_WORK REQUIRED_
Every line of the material is to be repeated exactly as it stands.

_DATA BLOCK_
+---+

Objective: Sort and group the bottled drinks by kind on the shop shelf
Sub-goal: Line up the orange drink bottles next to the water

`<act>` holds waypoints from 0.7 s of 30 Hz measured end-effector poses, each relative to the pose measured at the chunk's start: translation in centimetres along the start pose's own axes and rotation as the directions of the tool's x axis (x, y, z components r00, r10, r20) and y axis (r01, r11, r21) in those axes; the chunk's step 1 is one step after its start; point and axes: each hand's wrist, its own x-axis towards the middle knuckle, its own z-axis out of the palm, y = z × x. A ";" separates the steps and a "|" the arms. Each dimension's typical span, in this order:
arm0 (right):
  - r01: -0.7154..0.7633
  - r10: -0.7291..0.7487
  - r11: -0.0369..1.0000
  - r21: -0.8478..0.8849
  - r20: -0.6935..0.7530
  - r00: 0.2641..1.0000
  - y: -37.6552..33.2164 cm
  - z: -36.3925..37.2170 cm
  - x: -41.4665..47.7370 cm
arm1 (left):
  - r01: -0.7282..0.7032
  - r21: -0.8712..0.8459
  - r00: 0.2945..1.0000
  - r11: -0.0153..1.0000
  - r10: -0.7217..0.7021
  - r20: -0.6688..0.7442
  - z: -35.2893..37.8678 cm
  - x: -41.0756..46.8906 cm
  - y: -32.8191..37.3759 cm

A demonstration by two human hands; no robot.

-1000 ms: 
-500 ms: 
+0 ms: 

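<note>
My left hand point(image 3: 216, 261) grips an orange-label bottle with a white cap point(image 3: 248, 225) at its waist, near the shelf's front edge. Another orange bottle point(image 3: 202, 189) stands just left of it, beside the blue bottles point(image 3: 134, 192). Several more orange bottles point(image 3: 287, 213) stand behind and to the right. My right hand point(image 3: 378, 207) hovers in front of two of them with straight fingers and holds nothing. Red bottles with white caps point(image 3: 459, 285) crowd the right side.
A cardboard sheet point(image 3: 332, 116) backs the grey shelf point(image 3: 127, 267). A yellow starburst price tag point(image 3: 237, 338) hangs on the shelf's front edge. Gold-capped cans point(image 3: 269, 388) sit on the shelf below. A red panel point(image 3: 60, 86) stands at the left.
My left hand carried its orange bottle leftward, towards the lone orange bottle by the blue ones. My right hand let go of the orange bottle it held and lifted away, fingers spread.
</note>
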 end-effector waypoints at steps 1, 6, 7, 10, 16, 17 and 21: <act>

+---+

_OUTPUT OF THE EXERCISE_
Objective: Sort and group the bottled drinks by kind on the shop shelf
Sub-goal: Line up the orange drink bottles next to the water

`<act>` holds waypoints from 0.7 s of 30 Hz measured end-effector poses, each relative to the pose measured at the chunk's start: translation in centimetres along the start pose's own axes and rotation as the directions of the tool's x axis (x, y, z components r00, r10, r20) and y axis (r01, r11, r21) in those axes; the chunk's step 1 is one step after its start; point and axes: each hand's wrist, its own x-axis towards the middle knuckle, its own z-axis out of the palm, y = z × x. A ";" separates the steps and a "|" the arms. Each dimension's typical span, in this order:
arm0 (right):
  - r01: -0.7154..0.7633
  - r10: -0.7291..0.7487
  - r11: -0.0369..1.0000
  - r21: -0.8478..0.8849
  - r20: -0.6935..0.7530
  - r00: 0.2641..1.0000
  - y: -37.6552..33.2164 cm
  - z: -36.3925..37.2170 cm
  - x: -41.4665..47.7370 cm
arm1 (left):
  - r01: -0.7282..0.7032
  - r21: -0.8712..0.8459
  - r00: 0.2945..1.0000
  - r11: -0.0153..1.0000
  - r10: -0.7217..0.7021
  - r20: -0.6688..0.7442
  - z: -35.2893..37.8678 cm
  - x: -41.0756..46.8906 cm
  - y: -32.8191..37.3759 cm

A demonstration by two human hands; no robot.

-1000 ms: 
-500 ms: 
+0 ms: 

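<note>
My left hand point(image 3: 216, 261) grips an orange-label bottle with a white cap point(image 3: 248, 225) at its waist, near the shelf's front edge. Another orange bottle point(image 3: 202, 189) stands just left of it, beside the blue bottles point(image 3: 134, 192). Several more orange bottles point(image 3: 287, 213) stand behind and to the right. My right hand point(image 3: 378, 207) hovers in front of two of them with straight fingers and holds nothing. Red bottles with white caps point(image 3: 459, 285) crowd the right side.
A cardboard sheet point(image 3: 332, 116) backs the grey shelf point(image 3: 127, 267). A yellow starburst price tag point(image 3: 237, 338) hangs on the shelf's front edge. Gold-capped cans point(image 3: 269, 388) sit on the shelf below. A red panel point(image 3: 60, 86) stands at the left.
My left hand carried its orange bottle leftward, towards the lone orange bottle by the blue ones. My right hand let go of the orange bottle it held and lifted away, fingers spread.
</note>
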 end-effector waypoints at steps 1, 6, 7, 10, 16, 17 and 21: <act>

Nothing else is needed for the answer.